- Q3 2025 revenue reached ~$3.1 million, up ~4% from Q2 but flat year-over-year
- Net loss narrowed slightly to $9.5 million compared to $9.9 million in Q3 2024
- Crofelemer showed early potential to extend survival in infants with MVID, a rare intestinal disease
- No approved therapies currently exist for MVID, underscoring unmet need
- Jaguar has engaged with FDA on a potential expedited approval pathway
- Core prescription products (Mytesi, Gelclair, Canalevia-CA1) continue to anchor revenue
Jaguar Health reported its third-quarter 2025 financial results, reflecting modest revenue growth alongside ongoing investment in clinical development programs.

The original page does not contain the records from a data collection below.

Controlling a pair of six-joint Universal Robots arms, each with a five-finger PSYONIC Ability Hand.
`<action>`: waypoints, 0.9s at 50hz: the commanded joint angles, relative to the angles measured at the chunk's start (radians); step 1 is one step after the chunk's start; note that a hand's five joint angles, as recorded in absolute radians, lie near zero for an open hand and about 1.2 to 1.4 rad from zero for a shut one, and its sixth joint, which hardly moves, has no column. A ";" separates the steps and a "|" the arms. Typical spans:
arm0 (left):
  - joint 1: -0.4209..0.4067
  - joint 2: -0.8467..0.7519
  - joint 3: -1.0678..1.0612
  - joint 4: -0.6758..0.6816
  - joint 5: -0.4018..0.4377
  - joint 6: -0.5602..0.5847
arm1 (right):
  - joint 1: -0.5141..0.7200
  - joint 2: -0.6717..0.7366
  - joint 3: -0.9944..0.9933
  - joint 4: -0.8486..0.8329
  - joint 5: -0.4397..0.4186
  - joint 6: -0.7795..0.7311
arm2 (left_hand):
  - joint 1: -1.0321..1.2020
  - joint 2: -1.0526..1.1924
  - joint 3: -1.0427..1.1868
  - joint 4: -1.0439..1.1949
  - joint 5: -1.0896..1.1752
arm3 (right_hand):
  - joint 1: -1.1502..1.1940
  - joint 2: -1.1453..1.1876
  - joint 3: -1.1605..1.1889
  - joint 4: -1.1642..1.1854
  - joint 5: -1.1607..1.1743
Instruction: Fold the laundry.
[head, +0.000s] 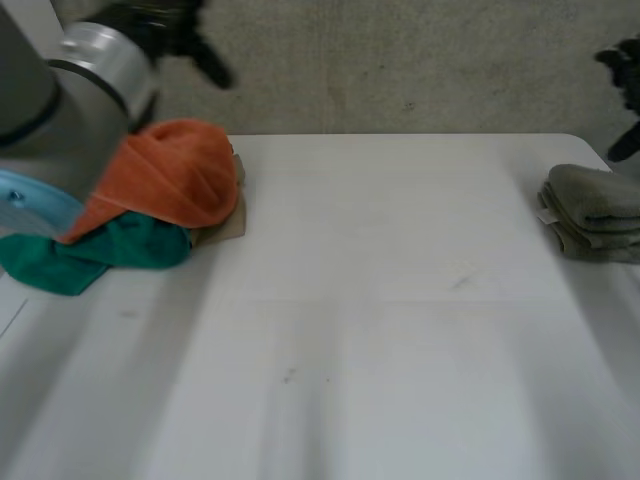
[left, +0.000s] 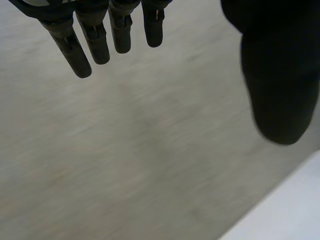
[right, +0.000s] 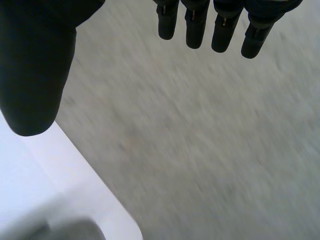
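An orange cloth (head: 180, 175) lies heaped on a green cloth (head: 100, 255) at the far left of the white worktop (head: 380, 300); folded grey towels (head: 595, 210) sit at its right edge. The left hand (head: 170, 25) and right hand (head: 628, 70) hang past the far edge, fingers straight and apart from the thumbs.

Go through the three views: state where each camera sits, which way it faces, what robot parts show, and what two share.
Head view: between and behind the arms, facing down onto the white table, cloth pile and folded towels; the left arm shows.
Left wrist view: on the left wrist, facing along the open left hand to the grey floor past the table edge.
Right wrist view: on the right wrist, facing along the open right hand, likewise.
Shared: both wrist views have floor and table edge.
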 joint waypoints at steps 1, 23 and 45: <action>0.207 -0.147 0.037 0.001 -0.088 0.215 | 0.096 -0.201 0.293 0.005 -0.094 -0.012 | -0.010 -0.030 -0.034 -0.025 -0.045 | -0.047 -0.037 -0.035 -0.036 -0.049; 0.302 -0.508 0.126 0.282 0.007 0.619 | 0.130 -0.252 0.502 0.153 -0.085 -0.131 | 1.208 1.188 1.184 1.193 1.173 | -0.047 -0.037 -0.035 -0.036 -0.049; -0.068 0.066 -0.061 0.164 0.024 0.133 | 0.130 -0.261 0.445 0.156 0.047 0.040 | 1.208 1.188 1.184 1.193 1.173 | -0.047 -0.037 -0.035 -0.036 -0.049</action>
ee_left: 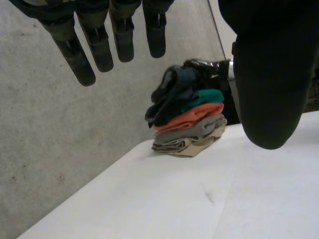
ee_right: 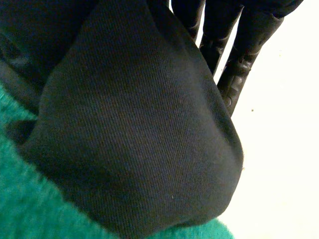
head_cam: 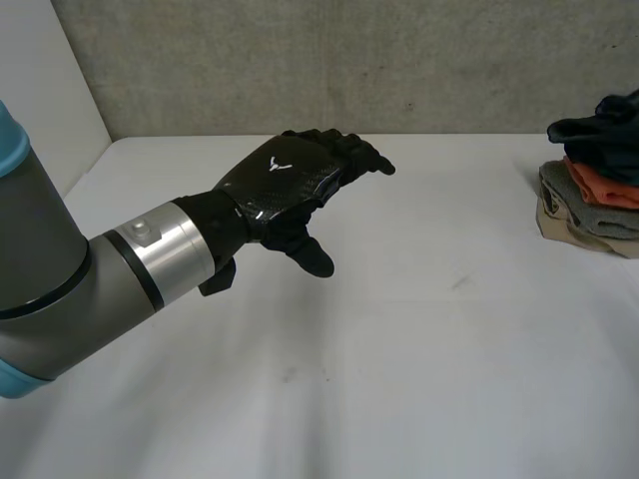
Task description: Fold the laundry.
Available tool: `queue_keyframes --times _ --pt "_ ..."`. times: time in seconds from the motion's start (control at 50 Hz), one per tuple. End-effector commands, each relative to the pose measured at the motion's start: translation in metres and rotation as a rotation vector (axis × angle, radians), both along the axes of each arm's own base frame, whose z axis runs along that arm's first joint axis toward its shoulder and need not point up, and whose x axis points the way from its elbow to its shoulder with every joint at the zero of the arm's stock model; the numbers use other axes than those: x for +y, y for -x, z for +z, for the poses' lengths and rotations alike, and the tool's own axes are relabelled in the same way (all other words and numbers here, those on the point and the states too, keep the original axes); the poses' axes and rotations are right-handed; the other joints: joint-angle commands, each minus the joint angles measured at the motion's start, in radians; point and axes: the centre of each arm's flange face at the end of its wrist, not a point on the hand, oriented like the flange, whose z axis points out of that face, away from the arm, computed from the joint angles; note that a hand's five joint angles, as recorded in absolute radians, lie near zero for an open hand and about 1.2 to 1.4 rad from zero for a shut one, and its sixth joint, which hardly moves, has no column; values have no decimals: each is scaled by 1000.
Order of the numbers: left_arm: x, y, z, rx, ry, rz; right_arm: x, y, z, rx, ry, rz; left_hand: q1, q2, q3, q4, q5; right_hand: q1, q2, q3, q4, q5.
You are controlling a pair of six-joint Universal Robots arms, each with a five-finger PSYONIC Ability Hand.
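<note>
A stack of folded laundry (head_cam: pixel 589 205) (ee_left: pixel 187 129) sits at the table's right edge, with beige, grey, orange and green layers. On top lies a bunched dark navy cloth (head_cam: pixel 599 135) (ee_left: pixel 172 97) (ee_right: pixel 124 124). My right hand (ee_right: pixel 239 55) (ee_left: pixel 212 64) is at the top of that stack. The navy cloth is bunched against its palm, over the green garment (ee_right: pixel 30 209), and its fingers close on it. My left hand (head_cam: pixel 285 185) (ee_left: pixel 99 45) hovers over the table's middle left. Its fingers are straight and spread, and it holds nothing.
The white table (head_cam: pixel 419 339) stretches bare between my left hand and the stack. A grey wall (head_cam: pixel 349 60) runs along the table's far edge, and a white panel (head_cam: pixel 45 90) stands at the left.
</note>
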Motion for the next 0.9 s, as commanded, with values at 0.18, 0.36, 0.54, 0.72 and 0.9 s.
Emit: queue_keyframes --times 0.18,0.36,0.54,0.72,0.9 --pt "0 0 0 26 -12 -1 19 3 -33 77 -37 -57 39 44 50 47 43 200 -5 13 -18 70" --pt "0 0 0 29 -9 0 43 -3 22 59 -79 -77 39 44 50 47 43 -799 -1004 -986 -1016 -929" --pt "9 4 5 41 -7 -25 87 26 33 119 -229 -244 39 44 50 47 43 -799 -1004 -986 -1016 -929" --pt "18 1 18 64 21 -33 147 127 22 333 -462 -831 33 39 44 41 37 -799 -1004 -986 -1016 -929" --pt "21 1 27 95 21 -27 159 150 100 395 -263 -1157 33 39 44 41 37 -799 -1004 -986 -1016 -929"
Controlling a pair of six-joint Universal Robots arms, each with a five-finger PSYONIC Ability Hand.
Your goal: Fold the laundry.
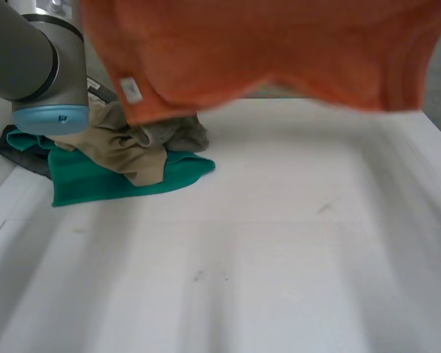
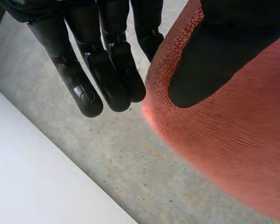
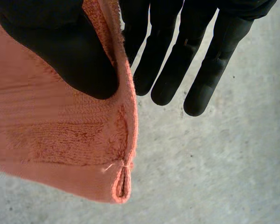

Financial Performance Remains Stable
The company generated approximately $3.1 million in net revenue during Q3 2025, representing a 4% increase over the prior quarter and matching revenue from the same period last year. Product revenue was driven primarily by prescription brands including Mytesi®, Gelclair®, and Canalevia®-CA1.
Despite stable revenue, Jaguar reported a net loss of $9.5 million, an improvement from $9.9 million in Q3 2024. Operating losses remained relatively consistent at approximately $7.3 million.

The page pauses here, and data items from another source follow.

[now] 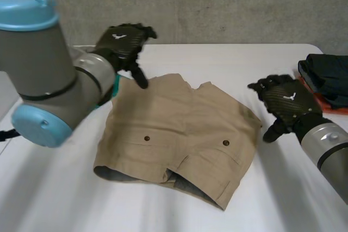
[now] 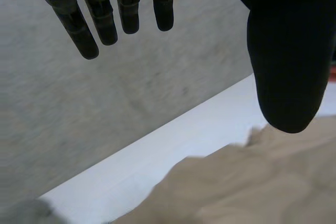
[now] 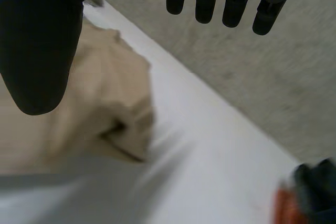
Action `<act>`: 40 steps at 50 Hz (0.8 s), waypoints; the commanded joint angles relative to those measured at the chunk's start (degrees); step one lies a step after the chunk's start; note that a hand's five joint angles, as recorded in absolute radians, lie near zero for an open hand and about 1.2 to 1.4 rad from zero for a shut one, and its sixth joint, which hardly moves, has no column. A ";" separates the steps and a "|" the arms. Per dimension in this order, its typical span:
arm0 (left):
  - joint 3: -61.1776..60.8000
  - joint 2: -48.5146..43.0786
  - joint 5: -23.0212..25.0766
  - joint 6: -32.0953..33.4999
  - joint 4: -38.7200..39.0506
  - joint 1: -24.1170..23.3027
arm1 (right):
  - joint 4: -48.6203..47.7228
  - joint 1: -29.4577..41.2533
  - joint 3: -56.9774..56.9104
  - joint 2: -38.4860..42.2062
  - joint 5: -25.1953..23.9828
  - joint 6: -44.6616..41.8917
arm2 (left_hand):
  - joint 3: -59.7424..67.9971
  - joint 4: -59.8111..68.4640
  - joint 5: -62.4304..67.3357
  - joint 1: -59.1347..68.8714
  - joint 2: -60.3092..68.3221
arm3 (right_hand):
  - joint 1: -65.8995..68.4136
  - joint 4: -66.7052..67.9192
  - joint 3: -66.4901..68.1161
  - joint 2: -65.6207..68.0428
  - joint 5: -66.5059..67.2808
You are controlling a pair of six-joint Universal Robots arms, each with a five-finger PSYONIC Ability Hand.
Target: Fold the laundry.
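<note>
Head view: tan shorts (image 1: 179, 134) are lying flat at the centre of the table (image 1: 234, 61), probably soft, light and limp, best pinched at far corners, left hand (image 1: 122, 42) at ten o'clock and right hand (image 1: 287, 103) at three hovering, fingers spread, empty.

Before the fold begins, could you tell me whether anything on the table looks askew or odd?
The tan shorts lie slightly crooked on the white table; their near hem is open and turned up, showing grey inside, and the edge beside the right hand is bunched. Nothing looks spilled or damaged.
</note>
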 commanded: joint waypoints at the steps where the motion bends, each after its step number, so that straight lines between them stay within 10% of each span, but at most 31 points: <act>1: 1.24 -8.18 6.89 10.34 0.54 8.56 | 5.79 4.60 -1.42 2.77 0.47 8.20 | -1.33 -1.06 -0.51 -1.82 -1.24 | -2.85 -2.04 -2.10 -2.01 -2.82; 18: 21.55 -33.94 19.20 29.61 -1.65 15.07 | -6.25 18.68 1.13 12.09 13.39 7.33 | 8.85 9.12 9.67 8.36 8.94 | 1.39 2.19 2.13 2.23 1.41; 21: 21.29 -34.29 19.81 29.43 -3.59 14.54 | -6.70 18.68 0.34 13.84 13.39 6.72 | 27.02 27.29 27.84 26.52 27.10 | 22.24 23.05 22.99 23.08 22.26; 22: 20.85 -34.29 20.25 29.43 -5.16 14.19 | -6.70 18.51 0.07 14.37 13.39 6.28 | 55.24 55.51 56.06 54.74 55.33 | 31.29 32.10 32.04 32.13 31.31; 24: 20.50 -34.12 19.91 29.34 -6.66 13.58 | -6.78 17.63 -0.80 15.25 13.83 4.35 | 64.92 65.19 65.74 64.43 65.01 | 66.92 67.72 67.66 67.76 66.94; 40: 4.69 -6.36 6.02 9.41 -5.27 0.14 | -9.16 6.55 -26.89 15.25 9.36 -15.87 | 64.92 65.20 65.74 64.43 65.01 | 67.15 67.96 67.90 67.99 67.18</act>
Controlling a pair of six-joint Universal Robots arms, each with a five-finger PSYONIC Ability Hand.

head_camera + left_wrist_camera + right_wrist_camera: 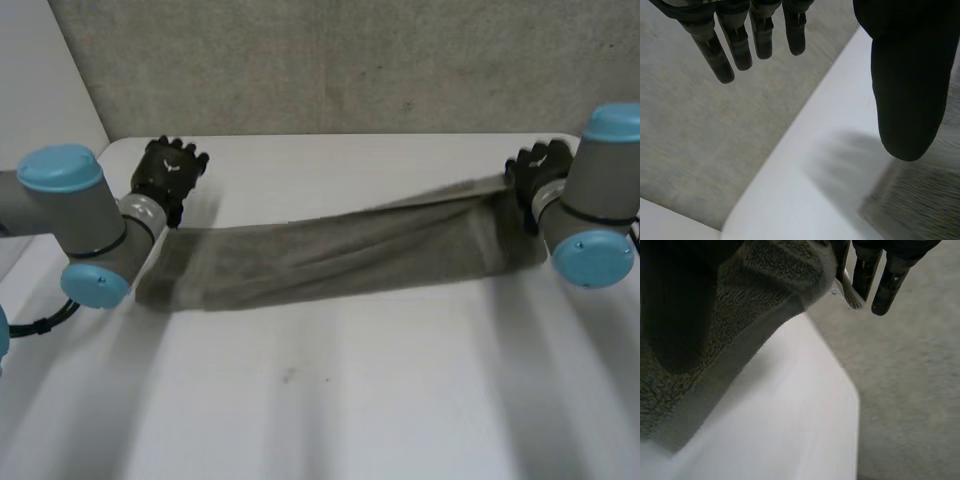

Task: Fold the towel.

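Across the table point(330, 400), the towel point(330, 250) runs left-to-right, right hand point(535, 168) pinching it, left hand point(168, 175) spread.

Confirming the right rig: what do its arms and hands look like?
The left arm and right arm are grey tubes with rounded light-blue joint caps. The left hand and right hand are black with slim segmented fingers and a thick thumb.

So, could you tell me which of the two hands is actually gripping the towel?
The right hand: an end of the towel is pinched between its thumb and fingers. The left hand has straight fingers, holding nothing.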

Expenses were mixed across categories. Research and development spending declined following the completion of a Phase 3 clinical trial, while general and administrative costs increased due to legal and compliance activities tied to financing efforts.

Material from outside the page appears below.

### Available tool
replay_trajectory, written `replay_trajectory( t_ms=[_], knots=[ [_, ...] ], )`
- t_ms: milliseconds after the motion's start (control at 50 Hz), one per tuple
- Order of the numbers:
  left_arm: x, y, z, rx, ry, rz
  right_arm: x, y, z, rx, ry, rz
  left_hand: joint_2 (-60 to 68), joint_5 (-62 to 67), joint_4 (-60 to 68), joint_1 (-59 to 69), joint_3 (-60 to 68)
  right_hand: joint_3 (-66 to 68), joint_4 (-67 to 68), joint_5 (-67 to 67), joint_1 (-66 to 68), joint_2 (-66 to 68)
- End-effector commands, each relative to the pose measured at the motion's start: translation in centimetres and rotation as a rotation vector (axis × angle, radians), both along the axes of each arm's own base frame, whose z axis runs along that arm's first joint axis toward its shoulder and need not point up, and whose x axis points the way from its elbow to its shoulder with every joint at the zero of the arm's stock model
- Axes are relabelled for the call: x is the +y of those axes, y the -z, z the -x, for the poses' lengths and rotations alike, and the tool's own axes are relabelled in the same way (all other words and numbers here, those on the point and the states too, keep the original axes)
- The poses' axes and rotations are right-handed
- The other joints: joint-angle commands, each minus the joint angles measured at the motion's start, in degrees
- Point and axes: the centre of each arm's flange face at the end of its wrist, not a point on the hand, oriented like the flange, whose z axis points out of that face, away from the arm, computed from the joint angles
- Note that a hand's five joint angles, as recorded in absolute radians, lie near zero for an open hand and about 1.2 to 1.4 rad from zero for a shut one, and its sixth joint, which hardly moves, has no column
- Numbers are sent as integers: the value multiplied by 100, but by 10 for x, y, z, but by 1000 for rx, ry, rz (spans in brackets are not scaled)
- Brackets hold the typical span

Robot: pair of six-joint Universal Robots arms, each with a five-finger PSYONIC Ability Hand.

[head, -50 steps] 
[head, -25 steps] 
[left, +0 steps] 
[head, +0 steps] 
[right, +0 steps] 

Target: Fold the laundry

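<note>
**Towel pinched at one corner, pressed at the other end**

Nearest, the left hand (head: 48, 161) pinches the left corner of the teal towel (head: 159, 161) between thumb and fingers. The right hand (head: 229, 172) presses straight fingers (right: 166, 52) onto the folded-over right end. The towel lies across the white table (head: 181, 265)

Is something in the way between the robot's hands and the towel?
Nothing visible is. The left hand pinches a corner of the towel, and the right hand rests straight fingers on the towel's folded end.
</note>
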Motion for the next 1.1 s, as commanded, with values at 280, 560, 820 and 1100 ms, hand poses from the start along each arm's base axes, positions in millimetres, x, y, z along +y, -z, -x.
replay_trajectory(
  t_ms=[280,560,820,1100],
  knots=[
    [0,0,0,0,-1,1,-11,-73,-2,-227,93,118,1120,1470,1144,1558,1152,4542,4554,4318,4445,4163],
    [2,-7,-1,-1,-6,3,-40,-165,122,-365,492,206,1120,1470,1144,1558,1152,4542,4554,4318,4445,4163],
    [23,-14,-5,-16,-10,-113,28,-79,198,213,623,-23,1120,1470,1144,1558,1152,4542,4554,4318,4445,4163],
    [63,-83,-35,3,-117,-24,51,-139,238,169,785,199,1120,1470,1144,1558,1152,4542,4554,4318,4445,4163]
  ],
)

Crofelemer Advances in Rare Disease Research
A key highlight for the quarter was early data from an investigator-initiated proof-of-concept trial evaluating crofelemer in infants with microvillus inclusion disease (MVID), a rare and often fatal condition.
Initial findings suggest the drug may help reduce dependence on parenteral support by as much as 37%, potentially extending patient survival. However, the treatment was also associated with toxicity, and further study is required.
Importantly, there are currently no approved therapies for MVID, positioning crofelemer as a potential first-in-class option if development is successful.
Regulatory Pathway Under Exploration
Jaguar announced it has already met with the U.S. Food and Drug Administration to discuss a possible expedited approval pathway for crofelemer in MVID. The company is continuing a placebo-controlled trial to support potential regulatory submission.
Product Portfolio and Strategy
Jaguar’s commercial portfolio remains centered on gastrointestinal treatments derived from plant-based compounds. Its lead product, Mytesi® (crofelemer), is FDA-approved for HIV-related diarrhea in adults, while Canalevia®-CA1 is conditionally approved for chemotherapy-induced diarrhea in dogs.
The company continues to pursue both human and animal health indications, with a broader strategy focused on sustainably sourced, plant-derived therapeutics.
Information sourced from Jaguar Health, Inc. press release.